STUMP » Articles » Deal or No Deal: Wrangling in Chicago » 15 July 2015, 06:01

Where Stu & MP spout off about everything.

Deal or No Deal: Wrangling in Chicago   


15 July 2015, 06:01

While we’re waiting to see if the Greece deal really takes (see yesterday’s post as to why I’m skeptical), let’s come back to the States and see what’s up in our own country.


Thank goodness.

In a prior post I meantioned Chicago asked the teachers pension if it could kick back a little of the contribution they just made to the fund.

Thank goodness, that deal is off. (Or it was, as of last Friday… I wouldn’t be surprised if it comes up again.)

Wait, how big of a favor were they asking?

CHICAGO – The Chicago Public Schools and the Chicago Teachers’ Pension Fund have ended discussions on a school district proposal to borrow $500 million from the pension to avoid additional layoffs and classroom cuts.

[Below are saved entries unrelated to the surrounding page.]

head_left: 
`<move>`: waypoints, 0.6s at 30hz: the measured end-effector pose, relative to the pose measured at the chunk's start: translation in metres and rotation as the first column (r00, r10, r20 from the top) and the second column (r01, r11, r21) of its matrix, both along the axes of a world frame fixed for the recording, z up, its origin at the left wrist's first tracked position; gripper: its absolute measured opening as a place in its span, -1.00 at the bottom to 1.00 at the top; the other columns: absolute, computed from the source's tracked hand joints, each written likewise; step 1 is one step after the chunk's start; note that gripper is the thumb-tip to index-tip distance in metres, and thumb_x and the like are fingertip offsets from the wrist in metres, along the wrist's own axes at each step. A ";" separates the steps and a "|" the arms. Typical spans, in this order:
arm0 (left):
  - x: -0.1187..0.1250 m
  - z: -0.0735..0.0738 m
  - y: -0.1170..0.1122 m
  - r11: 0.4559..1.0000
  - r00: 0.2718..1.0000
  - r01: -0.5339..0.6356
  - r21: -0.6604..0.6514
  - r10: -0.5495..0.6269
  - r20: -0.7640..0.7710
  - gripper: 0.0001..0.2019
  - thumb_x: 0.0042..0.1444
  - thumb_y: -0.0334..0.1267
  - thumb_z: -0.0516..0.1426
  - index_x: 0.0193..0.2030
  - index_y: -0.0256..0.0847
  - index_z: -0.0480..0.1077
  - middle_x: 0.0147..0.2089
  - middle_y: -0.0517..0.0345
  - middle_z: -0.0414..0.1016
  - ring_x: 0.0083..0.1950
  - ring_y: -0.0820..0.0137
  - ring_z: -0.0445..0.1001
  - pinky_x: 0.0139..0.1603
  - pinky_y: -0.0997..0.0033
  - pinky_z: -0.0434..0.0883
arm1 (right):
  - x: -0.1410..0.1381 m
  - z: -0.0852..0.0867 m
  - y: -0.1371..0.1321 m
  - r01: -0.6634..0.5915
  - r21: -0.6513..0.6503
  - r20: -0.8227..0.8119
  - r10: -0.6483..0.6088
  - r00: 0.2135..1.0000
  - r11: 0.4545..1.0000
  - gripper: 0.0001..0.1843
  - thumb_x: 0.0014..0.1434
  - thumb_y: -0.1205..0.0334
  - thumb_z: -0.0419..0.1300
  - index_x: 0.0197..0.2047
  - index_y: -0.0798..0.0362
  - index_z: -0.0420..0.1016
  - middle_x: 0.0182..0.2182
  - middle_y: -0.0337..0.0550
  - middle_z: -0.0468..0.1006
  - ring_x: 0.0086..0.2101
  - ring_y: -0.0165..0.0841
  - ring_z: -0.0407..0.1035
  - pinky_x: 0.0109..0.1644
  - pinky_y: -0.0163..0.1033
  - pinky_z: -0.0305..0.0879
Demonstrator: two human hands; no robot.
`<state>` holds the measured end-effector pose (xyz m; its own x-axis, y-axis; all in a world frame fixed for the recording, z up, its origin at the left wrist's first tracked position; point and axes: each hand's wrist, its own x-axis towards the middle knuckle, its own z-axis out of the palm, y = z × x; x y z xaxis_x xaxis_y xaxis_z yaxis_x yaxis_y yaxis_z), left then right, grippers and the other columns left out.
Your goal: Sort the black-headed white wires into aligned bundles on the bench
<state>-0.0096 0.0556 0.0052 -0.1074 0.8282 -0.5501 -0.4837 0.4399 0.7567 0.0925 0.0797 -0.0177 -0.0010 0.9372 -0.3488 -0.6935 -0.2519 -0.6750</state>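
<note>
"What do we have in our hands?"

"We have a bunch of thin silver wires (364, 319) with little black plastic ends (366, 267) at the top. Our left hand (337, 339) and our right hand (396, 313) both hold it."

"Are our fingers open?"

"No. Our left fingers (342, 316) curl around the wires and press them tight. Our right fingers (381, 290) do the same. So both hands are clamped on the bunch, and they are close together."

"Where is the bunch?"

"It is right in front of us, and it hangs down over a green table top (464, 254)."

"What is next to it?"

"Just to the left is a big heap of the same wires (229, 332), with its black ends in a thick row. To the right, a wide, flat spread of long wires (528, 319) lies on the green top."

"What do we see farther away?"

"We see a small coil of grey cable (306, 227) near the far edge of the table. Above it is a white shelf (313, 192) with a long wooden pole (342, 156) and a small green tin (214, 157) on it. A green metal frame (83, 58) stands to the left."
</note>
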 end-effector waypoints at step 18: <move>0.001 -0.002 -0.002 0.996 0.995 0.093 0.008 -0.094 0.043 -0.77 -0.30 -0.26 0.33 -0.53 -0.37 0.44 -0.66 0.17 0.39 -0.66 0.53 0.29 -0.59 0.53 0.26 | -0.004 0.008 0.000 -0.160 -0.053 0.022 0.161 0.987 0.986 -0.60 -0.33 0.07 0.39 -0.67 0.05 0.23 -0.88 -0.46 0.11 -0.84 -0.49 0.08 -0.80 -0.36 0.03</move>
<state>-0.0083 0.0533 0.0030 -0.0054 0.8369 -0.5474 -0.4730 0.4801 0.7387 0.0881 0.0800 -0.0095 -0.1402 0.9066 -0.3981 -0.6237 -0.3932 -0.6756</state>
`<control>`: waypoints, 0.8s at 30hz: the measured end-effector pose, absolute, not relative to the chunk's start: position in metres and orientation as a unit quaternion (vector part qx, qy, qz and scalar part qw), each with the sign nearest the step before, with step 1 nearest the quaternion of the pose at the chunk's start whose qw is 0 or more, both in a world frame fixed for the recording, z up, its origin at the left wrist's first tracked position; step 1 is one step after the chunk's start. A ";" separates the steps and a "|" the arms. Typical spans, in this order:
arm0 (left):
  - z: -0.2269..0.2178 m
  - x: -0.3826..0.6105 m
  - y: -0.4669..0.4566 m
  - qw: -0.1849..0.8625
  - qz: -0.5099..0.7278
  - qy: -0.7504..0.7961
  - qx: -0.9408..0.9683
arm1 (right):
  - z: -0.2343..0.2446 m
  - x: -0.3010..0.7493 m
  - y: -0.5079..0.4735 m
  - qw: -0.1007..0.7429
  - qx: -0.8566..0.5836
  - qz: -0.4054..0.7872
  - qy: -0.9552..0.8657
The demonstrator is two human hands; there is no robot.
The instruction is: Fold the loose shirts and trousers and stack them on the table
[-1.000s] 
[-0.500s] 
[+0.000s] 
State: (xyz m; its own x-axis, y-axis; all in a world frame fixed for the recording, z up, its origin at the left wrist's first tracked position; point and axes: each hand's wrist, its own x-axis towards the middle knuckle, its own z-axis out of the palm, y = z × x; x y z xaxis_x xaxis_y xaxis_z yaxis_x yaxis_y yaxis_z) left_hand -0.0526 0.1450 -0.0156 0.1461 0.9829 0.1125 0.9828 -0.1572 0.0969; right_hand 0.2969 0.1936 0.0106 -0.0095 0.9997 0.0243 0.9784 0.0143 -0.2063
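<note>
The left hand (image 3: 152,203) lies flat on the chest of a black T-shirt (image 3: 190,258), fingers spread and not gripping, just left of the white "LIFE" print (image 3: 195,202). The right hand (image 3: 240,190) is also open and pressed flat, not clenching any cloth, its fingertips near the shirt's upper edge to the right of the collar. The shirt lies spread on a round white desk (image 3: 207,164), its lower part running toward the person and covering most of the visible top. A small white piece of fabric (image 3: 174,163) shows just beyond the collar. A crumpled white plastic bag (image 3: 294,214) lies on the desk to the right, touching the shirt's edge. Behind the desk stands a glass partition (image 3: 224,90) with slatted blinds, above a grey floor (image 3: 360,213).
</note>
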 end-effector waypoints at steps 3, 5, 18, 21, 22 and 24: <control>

In a joint statement, the school district and pension fund officials announced Friday the end of discussions on a proposed fiscal year 2016 pension payment schedule, which was part of the borrowing deal. Officials didn’t say why talks about the borrowing fell apart or whether they might resume in the future.

The district recently paid a $634 million pension bill that officials said it couldn’t afford. As a result, the nation’s third-largest school district plans 1,400 layoffs, scaled-back maintenance and reduced transportation.

So they supposedly made a $634 million contribution, and asked for $500 million of it back?

They were asking for almost 80% of their contribution back. That’s not a itty-bitty favor.

But that’s one “clever idea” shot down… where’s the next idea?


On Monday a proposed budget for the Chicago Public Schools was released:

Chicago’s neighborhood public schools could suffer $60 million in cuts while charters and contract schools may gain $30 million, under school budgets released Monday.

Some of the largest cuts will be borne by neighborhood high schools on the city’s South and West sides.

And even more cuts may still come, since those budgets are based on a hulking assumption that Springfield lawmakers will enact pension reform to save Chicago Public Schools $500 million.

Per-pupil funding levels remain the same as last year — meaning CPS has not budgeted for any teacher raises. The district will pay $4,697 for each child from kindergarten to third grade, $4,390 for fourth to eighth grade, and $5,444 for high schoolers.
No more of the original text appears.